Finding Time to Write
So how did all of this help me find time to write? I realized that when I worked within the confines of a community, I was driven to write more, to write faster, and to write better. Sometimes we'd challenge each other to a word sprint on Twitter, sometimes there would be an hour-long sprint mentioned on Facebook, sometimes we'd start a writing sprint through an e-mail prompt. We would give each other a time limit, then come back and state how many words we got. We made ourselves accountable, right there in the midst of social media, in front of God and the world. Maybe nobody was listening but us. It didn't matter. We were listening and we were getting our stories written. Together.

Using this method and having the support of my community, I finished one book and got half way through another, within a few months.

First Draft in Three Months

When I was writing, I would give myself about an hour a day to write. Even on my busiest of work days, I would take an hour for lunch and that was when I would write. When I got back to my computer (for work purposes), I would eat lunch at my desk. Since I worked at home and made my own hours, I could sometimes write for longer than an hour, as long as I got my other work done.
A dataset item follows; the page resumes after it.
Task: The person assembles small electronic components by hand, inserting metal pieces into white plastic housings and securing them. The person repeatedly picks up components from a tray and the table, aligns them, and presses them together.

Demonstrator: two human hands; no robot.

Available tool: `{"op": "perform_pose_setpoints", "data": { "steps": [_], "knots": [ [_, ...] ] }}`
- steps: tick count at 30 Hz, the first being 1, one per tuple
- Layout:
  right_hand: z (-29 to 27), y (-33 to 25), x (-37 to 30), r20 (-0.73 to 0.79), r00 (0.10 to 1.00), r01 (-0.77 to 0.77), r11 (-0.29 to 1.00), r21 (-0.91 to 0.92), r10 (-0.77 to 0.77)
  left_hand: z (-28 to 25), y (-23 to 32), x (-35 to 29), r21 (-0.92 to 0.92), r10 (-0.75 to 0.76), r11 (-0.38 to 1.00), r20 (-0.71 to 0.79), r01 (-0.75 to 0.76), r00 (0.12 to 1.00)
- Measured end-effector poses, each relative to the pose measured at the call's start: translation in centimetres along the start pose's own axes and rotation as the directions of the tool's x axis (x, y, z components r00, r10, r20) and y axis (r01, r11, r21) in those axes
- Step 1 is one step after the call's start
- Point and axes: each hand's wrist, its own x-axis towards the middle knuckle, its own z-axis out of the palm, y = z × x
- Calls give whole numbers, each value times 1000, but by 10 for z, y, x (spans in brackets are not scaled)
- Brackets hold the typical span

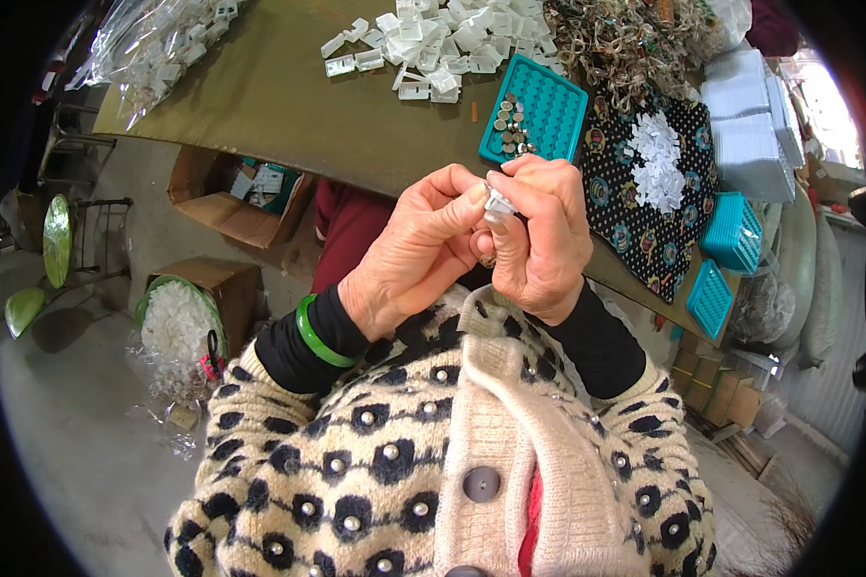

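Close in front of my chest, both hands meet around a small white plastic piece (pixel 497 203). My left hand (pixel 416 240) pinches it between thumb and forefinger. From the other side, my right hand (pixel 547 226) grips it with thumb and curled fingers, which hide much of it. Just beyond the hands, a teal dimpled tray (pixel 556 111) lies on the table, with several small round metal button cells (pixel 508 123) in its left part. Farther back is a heap of translucent white plastic casings (pixel 452 43).
On the olive table (pixel 289 106), a patterned dark cloth (pixel 614 207) bears white slips (pixel 657 159) beside tangled wires (pixel 635 43). Stacked white trays (pixel 746 125) and teal trays (pixel 731 234) stand at right. A cardboard box (pixel 231 216) and a tub of white pieces (pixel 178 322) sit lower left.
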Motion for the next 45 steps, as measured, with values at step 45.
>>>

If I followed this method, I could usually finish a first draft of a manuscript within three or four months. This included time for me to get lost and confused, time to throw pages away and to rework the plot. It also allowed me time to fully immerse myself in the story, to the point that it flowed without very much thought. If I was writing almost every day, the story would come alive—it would live and breathe inside me and it would flow onto the page.

I had to be careful not to criticize my first draft. In fact, sometimes what I did during my one-hour writing sprint was just throw down a rather detailed outline of the next scene. Later, if I had more time to write in the evening or on the weekend, I would go back over that draft and discover it held not one scene, but almost ten pages of story material and three scenes.

This is a method that I still use. It doesn't solve all my problems. For instance, I found time to write, but I still haven't found time to edit. I'm working on carving out some weekend blocks of time to do that. It's still hard when I'm in the midst of magazine deadlines to do that, but I know I have to be patient. I don't want to rush the final step in creating a book, so perhaps my editing cycle will have to wait until my work schedule lightens up a bit.

What about you? What tips or techniques have you discovered along the way that have you become a better writer? Do you have trouble finding time to write? Let me know in the comments. I'd love to hear from you!


Merrie Destefano is the author of Afterlife, Feast and Fathom and you can learn more about her work by visiting her website, MerrieDestefano.com.


Dani Harper, Author said...

Great advice. It's so easy to get discouraged in this business. Thanks for sharing how you reconnected to what was important.

Merrie Destefano said...

Thank you for the comment, Dani! I completely agree. If I get disconnected and forget the reasons behind why I do this, then I have no motivation. I wish you the best in your writing career! =)

Anonymous said...

Whew. Glad you didn't end up quitting. I've read a few of your stories and loved them. =)

Anonymous said...

Whew. Glad you didn't end up quitting. I've read a few of your stories and loved them. =)

Amanda Arista said...

Amen, sister!
I like the idea of a digital writer accountability.
Thank you! Amanda

Merrie Destefano said...

Thank you very much, Patricia! <3

Merrie Destefano said...

Amanda, Yes. Love that title. Digital Writer Accountability. Sign me up! LOL.